No sane sendmail guru writes their sendmail.cf file by hand; instead, they use the M4 macro processor. A large collection of macro configuration files come with sendmail: these provide a library of possible sendmail rules. When rolling a custom sendmail.cf file from scratch, you usually write a text file that specifies which of the feature-specific macro files to include; you then run m4 over the text file and it spits out a properly- prepared sendmail.cf file. On an FHS-compliant linux distribution, you can find the sendmail support files in /usr/share/sendmail; these directories include macro files for features like enabling RBL (Realtime Blackhole List) support (a system for blocking spam sites), providing a gateway to FIDONet or X.500 mailers, enabling masquerading (so that the internal hostname from which mail is sent on your local network is replaced by a public domain name), and so on.

If you're running a home or small office site, you will almost certainly not need to mess around with sendmail macros. The one exception is that you might want to manually set a couple of the variables in the default /etc/sendmail.cf file.
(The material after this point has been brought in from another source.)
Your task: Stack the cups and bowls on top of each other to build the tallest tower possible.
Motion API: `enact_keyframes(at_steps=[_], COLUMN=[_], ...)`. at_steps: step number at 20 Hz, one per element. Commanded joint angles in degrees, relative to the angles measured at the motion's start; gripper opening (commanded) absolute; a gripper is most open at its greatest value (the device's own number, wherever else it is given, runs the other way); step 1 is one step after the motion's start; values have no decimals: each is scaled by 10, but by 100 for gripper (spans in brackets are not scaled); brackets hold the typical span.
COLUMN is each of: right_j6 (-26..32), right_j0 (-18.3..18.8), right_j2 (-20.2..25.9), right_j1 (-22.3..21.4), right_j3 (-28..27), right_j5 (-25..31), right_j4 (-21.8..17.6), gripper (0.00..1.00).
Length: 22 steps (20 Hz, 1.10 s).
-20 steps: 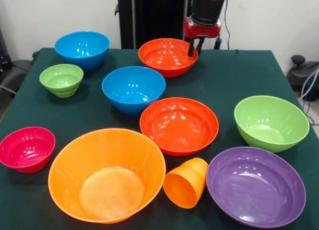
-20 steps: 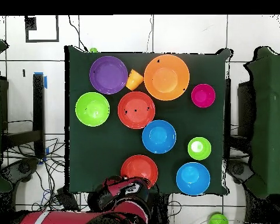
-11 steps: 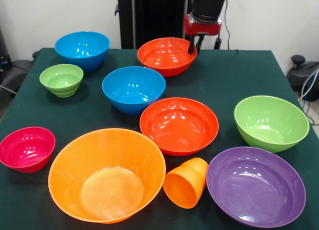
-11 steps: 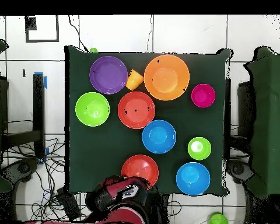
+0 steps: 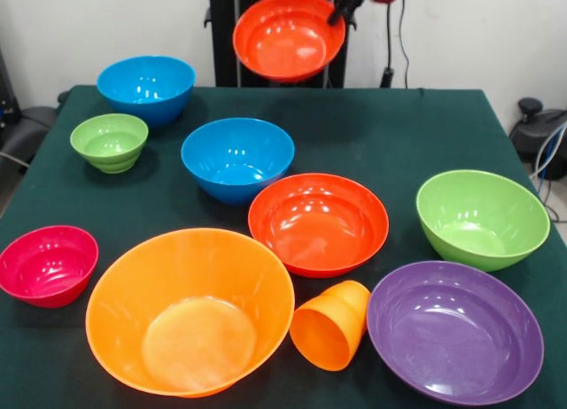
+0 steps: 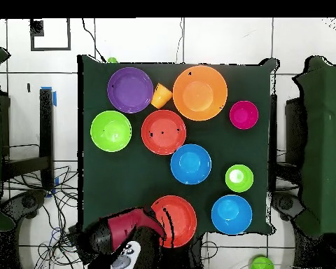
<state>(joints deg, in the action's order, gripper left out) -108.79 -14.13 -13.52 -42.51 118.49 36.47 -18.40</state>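
So the green-topped bench (image 5: 416,135) has eight bowls (image 5: 319,221) sitting separately on it plus a little orange cup (image 5: 332,325) lying on its side.

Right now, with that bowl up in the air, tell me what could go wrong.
1. The claw grips the lifted red-orange bowl only at one edge of its rim, and the bowl hangs tilted, so it may slip or swing loose.
2. If it drops, it could land on the blue bowl or the other red-orange bowl and knock them across the table.
3. The orange cup lies on its side between two large bowls and may roll if bumped.
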Motion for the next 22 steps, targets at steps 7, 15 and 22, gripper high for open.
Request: enact_keyframes(at_steps=[7, 15, 22], right_j6=[-22, -94, -166], right_j0=[-45, -73, -97], right_j2=[21, 3, -69], right_j1=[-12, -20, 21], right_j3=[-178, -179, -162], right_j5=[229, 9, -157], right_j4=[-51, -121, -142], gripper=[0, 0, 0])
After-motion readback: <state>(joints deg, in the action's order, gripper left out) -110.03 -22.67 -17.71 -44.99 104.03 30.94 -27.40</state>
For example, my SuSE 7.0 system's /etc/sendmail.cf contains the following:

-- CUT HERE --

################## # local info # ################## Cwlocalhost # file containing names of hosts for which we receive email Fw-o /etc/mail/sendmail.cw %[^\#] # my official domain name # ... define this only if sendmail cannot automatically determine your domain #Dj$w.Foo.COM CP. # "Smart" relay host (may be null) DS

-- CUT HERE --

If I was using sendmail locally to forward all mail from my system to an ISP, I might replace the DS macro with something like:

DSmail.demon.co.uk

(Forcing sendmail to send all non-local mail out to the smarthost at my ISP, who would then figure out where to send it on).
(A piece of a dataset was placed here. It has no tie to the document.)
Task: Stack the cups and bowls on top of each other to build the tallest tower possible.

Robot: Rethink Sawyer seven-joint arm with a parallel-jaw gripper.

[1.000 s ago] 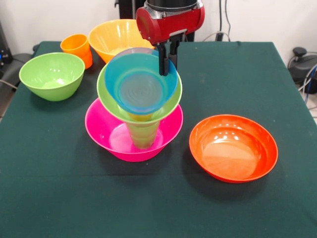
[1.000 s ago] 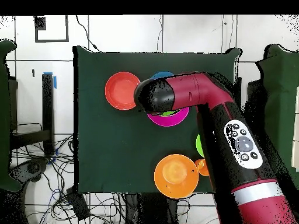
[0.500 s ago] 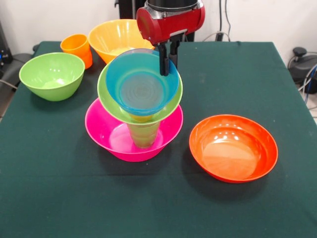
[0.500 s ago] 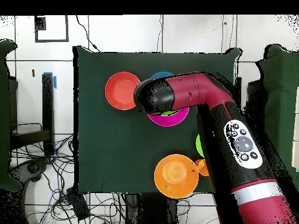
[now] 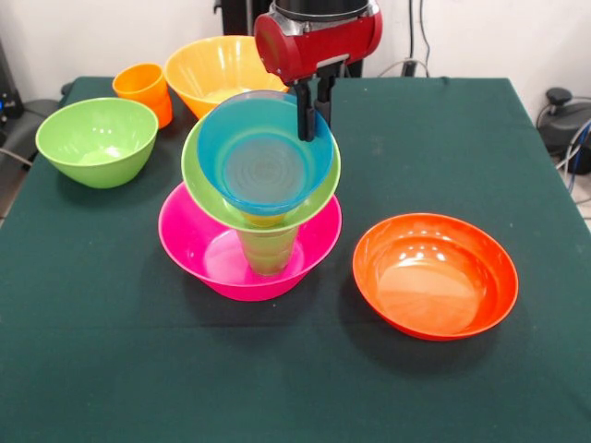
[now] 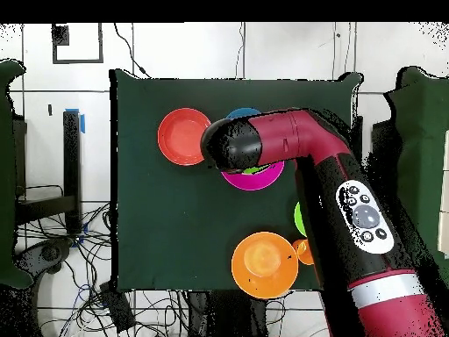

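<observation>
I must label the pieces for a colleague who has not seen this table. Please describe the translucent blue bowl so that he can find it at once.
Start at the big pink bowl in the middle of the green table: a tower rises from it. The blue bowl is the tower's top piece, tilted, nested in a light green bowl, with the gripper at its far rim. No other bowl is blue or see-through.

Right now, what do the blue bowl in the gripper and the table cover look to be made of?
Blue bowl: likely glossy translucent plastic; the green bowl shows through it. Table cover: probably matte dark green cloth, no shine.
</observation>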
And again, if I was working behind a firewall configured in such a way that my machine couldn't work out what its domain name is, I'd have to uncomment and modify the Dj macro (which defines the official hostname).

In general, there is one vitally important thing you need to understand if you are going to use sendmail: and that is the significance of spammers.

Spamming, in the context of email, is the practice of sending huge numbers of commercial emails to people who don't want them. From your point of view, as a home or small business user with a modem or ADSL line, it can be poison -- far worse than a simple matter of receiving some annoying junk mail. Spammers seek out email servers because unfortunately they offer a way of making the spammer's own time go further. If your sendmail system is configured to "relay" mail (that is, to accept mail from host A to deliver to host B, where neither A nor B are in your local domain), a spammer can send a single copy of their ad to your server, along with an envelope that tells your server to send it to several thousand recipients. Your system will then spend the next several hours slowed to a crawl as it spews rubbish at people who will hate you for it -- you'll receive hundreds of bounced messages, large numbers of complaints, your network connection will slow to a crawl, your machine will be overloaded, and some of the recipients, mistaking you for the spammer, will complain to your ISP until they yank your account.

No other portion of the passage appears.